Aim of the exercise: Please give back, word for word, only the lines starting at the one containing "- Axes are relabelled" and ending at the one containing "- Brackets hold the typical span" within the material below.

Collected data:
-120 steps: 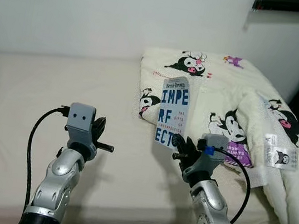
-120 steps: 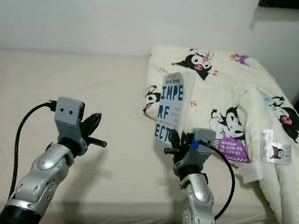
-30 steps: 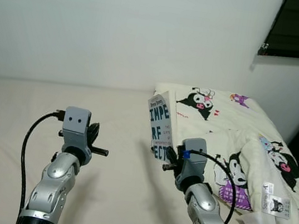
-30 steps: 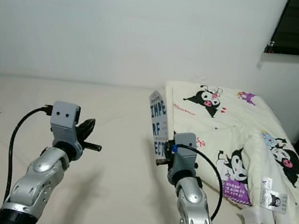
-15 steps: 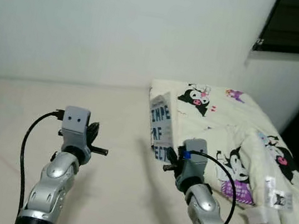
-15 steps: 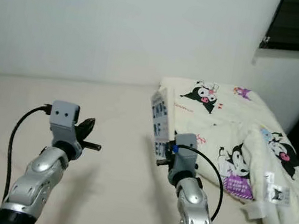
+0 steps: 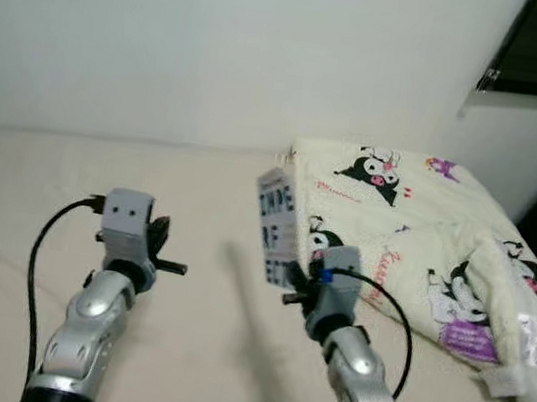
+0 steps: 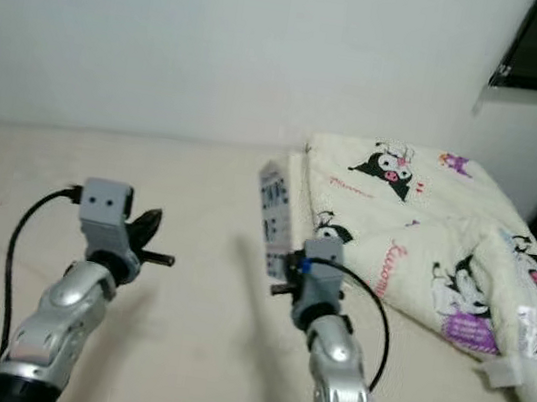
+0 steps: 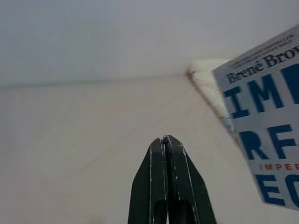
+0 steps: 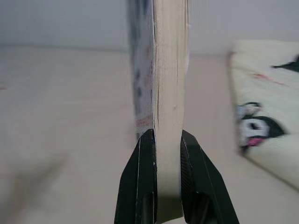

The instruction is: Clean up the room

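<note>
A book point(image 7: 275, 224) was held upright above the bed point(image 7: 31, 166) by the right gripper point(image 10: 161, 154), whose two black fingers were clamped on its lower edge, one on each cover, as seen in the right wrist view. The step in hand was judged to be the carrying of the book away from the bed, toward wherever it is to be put; that place could not be seen, so the next move was thought to call for a turn or walk with the grip kept firm. The left gripper point(image 9: 164, 161) was held out over the mattress with its fingers pressed together and nothing between them. A cartoon-printed blanket point(image 7: 417, 223) lay bunched at the right end of the bed, cut off at the picture's edge. The book's title was only partly readable, and the head views were slightly blurred.
</note>
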`<state>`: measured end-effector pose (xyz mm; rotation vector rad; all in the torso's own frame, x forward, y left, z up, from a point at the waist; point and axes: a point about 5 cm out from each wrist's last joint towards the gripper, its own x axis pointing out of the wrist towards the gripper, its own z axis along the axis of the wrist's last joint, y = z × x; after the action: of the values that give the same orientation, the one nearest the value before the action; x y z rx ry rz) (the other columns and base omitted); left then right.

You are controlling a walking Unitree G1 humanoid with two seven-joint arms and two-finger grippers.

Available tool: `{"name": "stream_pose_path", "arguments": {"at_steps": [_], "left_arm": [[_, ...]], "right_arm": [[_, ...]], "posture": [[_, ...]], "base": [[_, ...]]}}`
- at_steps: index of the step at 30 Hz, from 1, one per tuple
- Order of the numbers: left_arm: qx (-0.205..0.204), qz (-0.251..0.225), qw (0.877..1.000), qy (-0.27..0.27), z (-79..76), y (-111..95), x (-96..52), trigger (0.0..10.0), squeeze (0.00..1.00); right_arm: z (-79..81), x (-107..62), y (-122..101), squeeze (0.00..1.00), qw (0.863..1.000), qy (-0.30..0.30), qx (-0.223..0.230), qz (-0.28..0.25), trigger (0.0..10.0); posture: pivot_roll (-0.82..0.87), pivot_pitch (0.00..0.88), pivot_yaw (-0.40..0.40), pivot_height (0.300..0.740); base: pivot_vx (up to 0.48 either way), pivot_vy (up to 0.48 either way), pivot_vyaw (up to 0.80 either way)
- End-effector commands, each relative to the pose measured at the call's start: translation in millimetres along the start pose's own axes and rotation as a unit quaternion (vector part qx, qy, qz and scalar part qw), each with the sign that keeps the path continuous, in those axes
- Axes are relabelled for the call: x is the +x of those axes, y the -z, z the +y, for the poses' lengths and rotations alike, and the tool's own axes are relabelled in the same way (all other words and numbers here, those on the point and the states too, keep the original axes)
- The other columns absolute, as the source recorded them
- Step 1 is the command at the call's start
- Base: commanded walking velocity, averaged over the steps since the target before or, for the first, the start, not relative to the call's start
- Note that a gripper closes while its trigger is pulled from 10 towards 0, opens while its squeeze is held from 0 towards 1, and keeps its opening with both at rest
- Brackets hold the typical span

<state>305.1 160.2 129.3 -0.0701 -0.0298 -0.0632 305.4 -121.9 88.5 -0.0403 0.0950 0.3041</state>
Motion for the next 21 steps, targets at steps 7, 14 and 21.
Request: {"name": "stream_pose_path", "arguments": {"at_steps": [7,14,21], "left_arm": [[0.002,0.003,1.0,-0.003,2.8,1.2,-2.3,10.0,0.0],[0.005,0.003,1.0,-0.002,4.2,0.7,-2.9,10.0,0.0],[0.006,0.003,1.0,-0.001,4.6,0.0,-2.5,10.0,0.0]], "right_arm": [[0.3,1.6,-7.8,0.0,1.0,-0.001,0.003,-0.023,10.0],[1.5,1.9,-7.6,0.0,1.0,-0.002,0.005,-0.024,10.0],[2.8,1.9,-6.5,0.0,1.0,-0.002,0.007,-0.024,10.0]], "posture": [[0.0,0.0,-0.004,0.74],[0.01,0.0,0.0,0.74],[0.01,0.0,0.002,0.74]], "base": [[0.0,0.435,0.0],[0.0,0.435,0.0],[0.0,0.437,0.0]]}}
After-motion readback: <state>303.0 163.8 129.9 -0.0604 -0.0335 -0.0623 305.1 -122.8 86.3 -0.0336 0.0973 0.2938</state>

Expected answer:
- Axes are relabelled for the call: x is the +x of those axes, y the -z, z the +y, for the poses' lengths and rotations alike, and the tool's own axes are relabelled in the same way (all other words and numbers here, those on the point and the states too, keep the original axes)
- The other columns absolute, as the source recorded them
- Step 1 is the command at the call's start
- Base: commanded walking velocity, averaged over the steps since the target before or, for the first, the start, not relative to the call's start
- Note that a gripper closes while its trigger is pulled from 10 towards 0, opens while its squeeze is held from 0 towards 1, and keeps its opening with both at rest
- Brackets hold the typical span

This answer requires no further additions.